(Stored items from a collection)
---*---

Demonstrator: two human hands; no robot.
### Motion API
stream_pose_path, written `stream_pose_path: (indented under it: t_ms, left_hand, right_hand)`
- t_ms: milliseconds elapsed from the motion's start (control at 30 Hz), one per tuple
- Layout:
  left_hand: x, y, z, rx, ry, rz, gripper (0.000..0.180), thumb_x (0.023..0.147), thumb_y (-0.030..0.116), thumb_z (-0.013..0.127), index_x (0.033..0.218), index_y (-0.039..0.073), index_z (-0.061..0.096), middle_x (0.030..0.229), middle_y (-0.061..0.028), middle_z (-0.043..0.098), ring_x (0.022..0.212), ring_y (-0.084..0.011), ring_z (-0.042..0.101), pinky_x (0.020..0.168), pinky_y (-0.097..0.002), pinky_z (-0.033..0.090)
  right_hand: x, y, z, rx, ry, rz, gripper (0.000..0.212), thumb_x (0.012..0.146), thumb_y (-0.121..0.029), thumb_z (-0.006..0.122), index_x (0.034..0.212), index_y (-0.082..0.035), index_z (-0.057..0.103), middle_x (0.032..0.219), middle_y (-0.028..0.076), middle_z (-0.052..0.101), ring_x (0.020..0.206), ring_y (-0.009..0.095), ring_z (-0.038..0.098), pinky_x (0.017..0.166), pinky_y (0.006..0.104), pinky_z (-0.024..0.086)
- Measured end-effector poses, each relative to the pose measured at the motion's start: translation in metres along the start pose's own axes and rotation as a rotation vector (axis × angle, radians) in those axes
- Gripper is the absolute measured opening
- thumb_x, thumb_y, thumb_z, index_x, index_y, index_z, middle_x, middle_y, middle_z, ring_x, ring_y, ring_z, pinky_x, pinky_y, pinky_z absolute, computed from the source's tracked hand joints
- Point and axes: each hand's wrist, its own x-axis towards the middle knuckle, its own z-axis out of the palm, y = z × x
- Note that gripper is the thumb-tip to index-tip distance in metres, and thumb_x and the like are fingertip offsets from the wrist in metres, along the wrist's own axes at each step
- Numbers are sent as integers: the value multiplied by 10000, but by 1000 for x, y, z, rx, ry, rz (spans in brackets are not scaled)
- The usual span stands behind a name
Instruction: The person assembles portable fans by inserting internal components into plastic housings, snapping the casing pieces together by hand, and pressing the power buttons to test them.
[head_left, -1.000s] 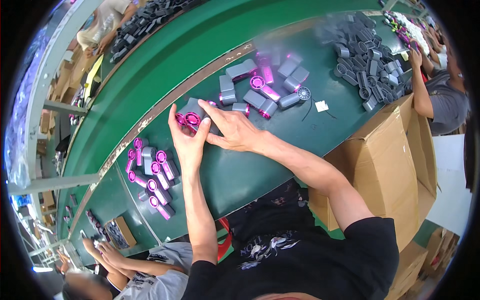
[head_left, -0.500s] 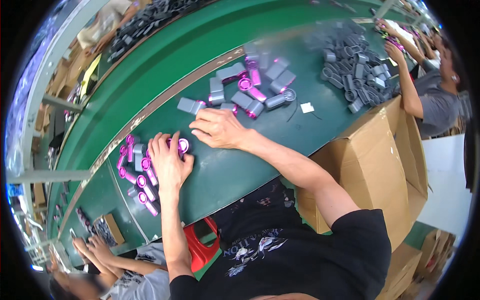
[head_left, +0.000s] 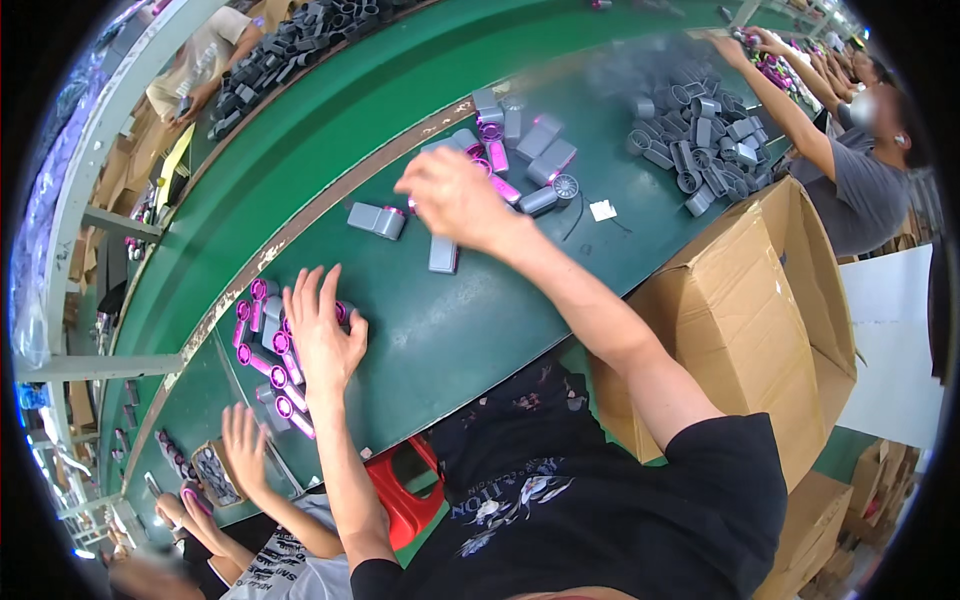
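My left hand (head_left: 325,335) rests over a group of small grey and magenta parts (head_left: 285,378) with round fan-like ends. Its fingers are stretched and spread, and it covers some of the parts. My right hand (head_left: 462,198) hovers at the near-left side of a second cluster of grey and magenta parts (head_left: 548,160). Its fingers are loosely bent, a little blurred, with nothing visible in them. Left of that hand lies a grey block-shaped part (head_left: 377,220) with a magenta end. Another grey block (head_left: 443,255) lies just below its wrist side.
A heap of grey housings (head_left: 705,140) lies at the right, beyond an open cardboard box (head_left: 740,300). A green belt (head_left: 330,150) curves along the far side. Co-workers sit at both sides; one person's hand (head_left: 245,448) is near my left-hand group. A red stool (head_left: 405,495) stands below the table.
My right hand has moved up and slightly right, uncovering a grey block beneath it. My left hand has shifted slightly left with its fingers spread. A co-worker's hand at lower left has come nearer.
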Motion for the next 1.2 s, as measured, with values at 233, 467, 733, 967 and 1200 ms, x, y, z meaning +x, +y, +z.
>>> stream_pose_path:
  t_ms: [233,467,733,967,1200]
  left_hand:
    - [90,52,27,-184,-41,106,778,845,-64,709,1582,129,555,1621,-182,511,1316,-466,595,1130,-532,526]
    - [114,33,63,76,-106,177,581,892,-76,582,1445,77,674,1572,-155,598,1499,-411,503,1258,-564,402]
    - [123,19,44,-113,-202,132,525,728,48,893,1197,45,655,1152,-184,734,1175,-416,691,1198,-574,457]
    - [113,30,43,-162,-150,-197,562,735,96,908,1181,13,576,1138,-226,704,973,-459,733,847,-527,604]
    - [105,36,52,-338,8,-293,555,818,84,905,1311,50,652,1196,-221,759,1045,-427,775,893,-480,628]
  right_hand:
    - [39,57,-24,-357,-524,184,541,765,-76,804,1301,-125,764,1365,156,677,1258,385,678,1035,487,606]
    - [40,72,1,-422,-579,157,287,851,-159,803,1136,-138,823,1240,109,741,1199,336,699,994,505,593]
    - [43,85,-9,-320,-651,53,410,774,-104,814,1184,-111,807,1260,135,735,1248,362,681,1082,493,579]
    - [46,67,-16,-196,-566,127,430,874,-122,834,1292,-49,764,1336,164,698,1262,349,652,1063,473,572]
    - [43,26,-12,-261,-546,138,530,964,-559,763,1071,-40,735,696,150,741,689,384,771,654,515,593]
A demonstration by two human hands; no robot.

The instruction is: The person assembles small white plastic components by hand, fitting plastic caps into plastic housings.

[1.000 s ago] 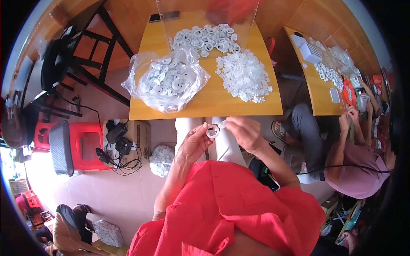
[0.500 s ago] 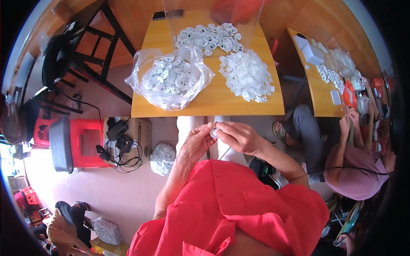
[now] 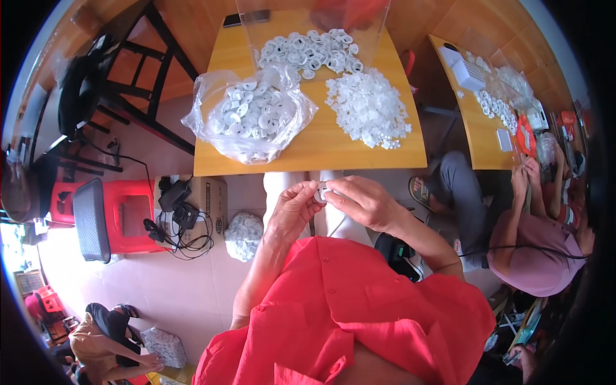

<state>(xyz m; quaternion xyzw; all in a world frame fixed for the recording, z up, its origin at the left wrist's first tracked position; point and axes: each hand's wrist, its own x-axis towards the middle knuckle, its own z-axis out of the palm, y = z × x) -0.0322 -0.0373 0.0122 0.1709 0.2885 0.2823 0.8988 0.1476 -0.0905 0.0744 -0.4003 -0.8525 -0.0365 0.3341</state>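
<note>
Just off the table's near edge, over my lap, a small round white plastic part (image 3: 321,194) sits pinched between both hands. My left hand (image 3: 295,206) grips its left side with thumb and fingertips. On the other side, my right hand (image 3: 362,204) holds it between thumb and fingers, covering much of it. A clear plastic bag (image 3: 192,122) lies open on the table, filled with similar white round parts (image 3: 247,119). To its right spreads a heap of small translucent white pieces (image 3: 370,108). Behind them is a pile of white ring-shaped parts (image 3: 311,51).
The wooden table (image 3: 308,154) lies ahead, with a clear upright panel (image 3: 378,32) at its back. A red stool (image 3: 128,215) and a cardboard box (image 3: 212,202) with black cables stand left. Filled bag (image 3: 244,236) on the floor. Right, a co-worker (image 3: 536,250) sits at another table (image 3: 478,151).
My hands stay together on the white part, with small shifts of the fingers. The view has tilted slightly, moving the table a little up and left. At lower left, another person's arm reaches toward a bag.
</note>
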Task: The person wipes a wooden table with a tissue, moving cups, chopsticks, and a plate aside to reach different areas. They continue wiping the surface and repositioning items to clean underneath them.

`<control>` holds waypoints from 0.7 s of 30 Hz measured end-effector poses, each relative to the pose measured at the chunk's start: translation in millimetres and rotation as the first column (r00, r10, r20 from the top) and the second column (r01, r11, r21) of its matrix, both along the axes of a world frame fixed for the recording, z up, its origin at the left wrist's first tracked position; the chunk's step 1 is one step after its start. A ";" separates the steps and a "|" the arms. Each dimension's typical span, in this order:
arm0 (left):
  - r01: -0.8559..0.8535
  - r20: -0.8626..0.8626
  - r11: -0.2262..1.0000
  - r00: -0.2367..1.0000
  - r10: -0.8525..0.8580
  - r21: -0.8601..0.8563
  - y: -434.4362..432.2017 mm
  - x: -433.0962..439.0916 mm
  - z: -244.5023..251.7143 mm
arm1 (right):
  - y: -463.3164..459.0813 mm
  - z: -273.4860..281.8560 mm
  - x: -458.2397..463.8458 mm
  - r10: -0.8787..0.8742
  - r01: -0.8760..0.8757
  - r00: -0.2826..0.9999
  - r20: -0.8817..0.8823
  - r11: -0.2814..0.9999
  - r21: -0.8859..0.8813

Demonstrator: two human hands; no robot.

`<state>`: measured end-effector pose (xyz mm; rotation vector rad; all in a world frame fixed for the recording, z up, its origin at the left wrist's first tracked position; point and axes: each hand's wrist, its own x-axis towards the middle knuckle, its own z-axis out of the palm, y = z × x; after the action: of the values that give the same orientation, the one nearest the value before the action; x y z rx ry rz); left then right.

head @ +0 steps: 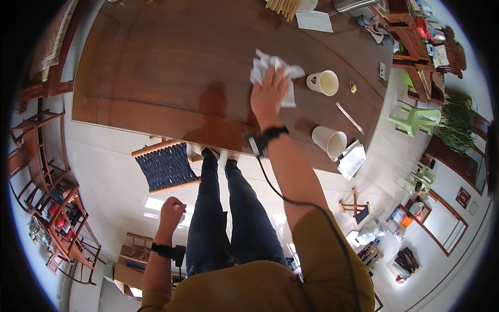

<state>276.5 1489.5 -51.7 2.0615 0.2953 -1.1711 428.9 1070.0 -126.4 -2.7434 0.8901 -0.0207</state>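
On the dark wooden table (163,70), my right hand (271,95) presses on a crumpled white tissue (290,70) with its fingers spread over it. Just right of the tissue a paper cup (322,82) stands upright. Closer to the table's front edge is another white cup (330,141), beside a white and silvery packet (352,160). A thin wrapped stick (349,118) and a small yellowish scrap (353,87) lie to the right of the cups. My left hand (172,212) hangs beside my legs, away from the table, its fingers curled; something whitish shows at them, too small to make out.
At the table's far side are a bundle of wooden sticks (283,7), a white paper sheet (314,21) and a metal vessel (353,4). A woven folding stool (167,167) stands on the floor left of my feet. A black cable (286,199) runs along my right arm.
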 end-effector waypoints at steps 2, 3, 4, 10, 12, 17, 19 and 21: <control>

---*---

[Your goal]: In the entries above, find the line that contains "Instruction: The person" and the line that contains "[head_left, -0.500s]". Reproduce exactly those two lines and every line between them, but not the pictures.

[Exercise output]:
Instruction: The person assembles portable fans by inserting internal components into plastic housings, snapping the casing pieces together by hand, and pressing the power buttons to test them.
[head_left, -1.000s] 
[head_left, -0.500s] 

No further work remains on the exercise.